Exercise description:
Required from the data below: the exact lines starting at the line containing "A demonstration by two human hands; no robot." and ending at the line containing "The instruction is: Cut", with both ends kept and all pictures dropped.

Data extract:

☆ ☆ ☆ ☆ ☆ ☆ ☆

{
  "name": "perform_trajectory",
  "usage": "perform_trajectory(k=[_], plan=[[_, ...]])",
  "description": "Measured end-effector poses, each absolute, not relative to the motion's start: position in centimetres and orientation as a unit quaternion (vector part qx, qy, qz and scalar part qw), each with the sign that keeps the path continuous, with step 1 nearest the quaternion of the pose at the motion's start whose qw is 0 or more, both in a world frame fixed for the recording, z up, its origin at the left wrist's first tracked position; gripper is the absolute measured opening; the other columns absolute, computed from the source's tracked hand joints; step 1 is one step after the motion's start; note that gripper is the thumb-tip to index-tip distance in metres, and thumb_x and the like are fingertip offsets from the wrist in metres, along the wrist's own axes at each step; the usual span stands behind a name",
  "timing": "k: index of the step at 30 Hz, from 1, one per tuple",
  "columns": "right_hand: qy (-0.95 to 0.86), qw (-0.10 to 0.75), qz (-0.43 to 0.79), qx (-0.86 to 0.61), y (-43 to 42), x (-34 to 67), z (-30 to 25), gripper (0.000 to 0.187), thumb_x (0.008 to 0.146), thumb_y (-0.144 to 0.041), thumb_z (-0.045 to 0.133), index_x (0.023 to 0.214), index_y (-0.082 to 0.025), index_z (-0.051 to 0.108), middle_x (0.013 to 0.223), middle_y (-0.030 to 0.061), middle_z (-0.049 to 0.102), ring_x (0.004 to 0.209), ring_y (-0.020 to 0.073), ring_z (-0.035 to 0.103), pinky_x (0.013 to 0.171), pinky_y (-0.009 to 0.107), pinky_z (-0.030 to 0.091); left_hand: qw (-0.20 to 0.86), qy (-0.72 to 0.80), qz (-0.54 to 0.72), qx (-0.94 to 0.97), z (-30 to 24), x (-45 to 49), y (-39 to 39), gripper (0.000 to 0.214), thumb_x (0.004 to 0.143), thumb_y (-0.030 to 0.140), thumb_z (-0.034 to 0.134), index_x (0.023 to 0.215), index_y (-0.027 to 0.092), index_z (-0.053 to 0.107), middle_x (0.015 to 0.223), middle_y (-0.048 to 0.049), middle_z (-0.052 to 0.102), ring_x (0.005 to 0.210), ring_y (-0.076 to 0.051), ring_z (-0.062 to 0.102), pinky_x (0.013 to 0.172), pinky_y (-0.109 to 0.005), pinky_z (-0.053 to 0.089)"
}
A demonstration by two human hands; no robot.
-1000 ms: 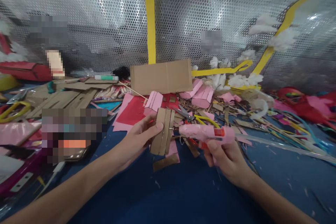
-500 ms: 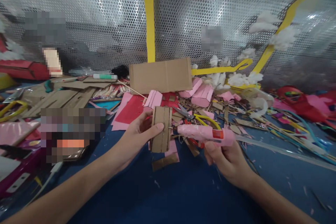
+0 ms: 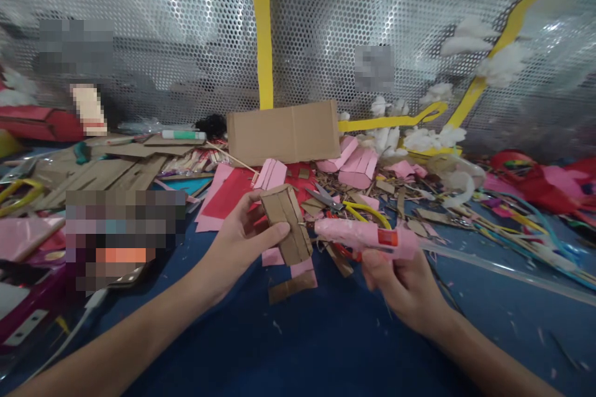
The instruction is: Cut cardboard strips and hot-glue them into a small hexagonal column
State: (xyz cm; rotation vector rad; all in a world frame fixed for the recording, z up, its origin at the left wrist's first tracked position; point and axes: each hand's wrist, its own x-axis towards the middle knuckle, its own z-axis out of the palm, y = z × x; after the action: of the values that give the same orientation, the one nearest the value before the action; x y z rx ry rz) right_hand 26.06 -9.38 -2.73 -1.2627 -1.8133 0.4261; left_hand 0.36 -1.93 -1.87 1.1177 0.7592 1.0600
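Observation:
My left hand [image 3: 239, 245] grips a small brown cardboard piece [image 3: 287, 223] made of folded strips, tilted with its top leaning left. My right hand [image 3: 403, 285] is wrapped round the handle of a pink glue gun [image 3: 365, 237], which lies level with its nozzle pointing left, close to the cardboard piece's right edge. Both hands hover above a blue work surface [image 3: 326, 347]. A loose brown cardboard strip [image 3: 292, 287] lies on the surface just below the held piece.
A larger folded cardboard box [image 3: 284, 132] stands behind, before a perforated metal wall. Pink folded pieces [image 3: 356, 164], red and pink paper [image 3: 228, 195], scissors [image 3: 326, 198], cardboard sheets [image 3: 107, 173], a marker [image 3: 183, 134] and white cotton tufts [image 3: 433, 136] litter the surface.
My left hand has turned the cardboard piece, so its top now leans left instead of standing upright. The glue gun has barely moved.

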Motion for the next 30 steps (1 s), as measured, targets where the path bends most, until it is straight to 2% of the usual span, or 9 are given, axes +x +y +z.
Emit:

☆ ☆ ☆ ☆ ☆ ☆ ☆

Expected output:
A demonstration by two human hands; no robot.
-1000 ms: 
-500 ms: 
+0 ms: 
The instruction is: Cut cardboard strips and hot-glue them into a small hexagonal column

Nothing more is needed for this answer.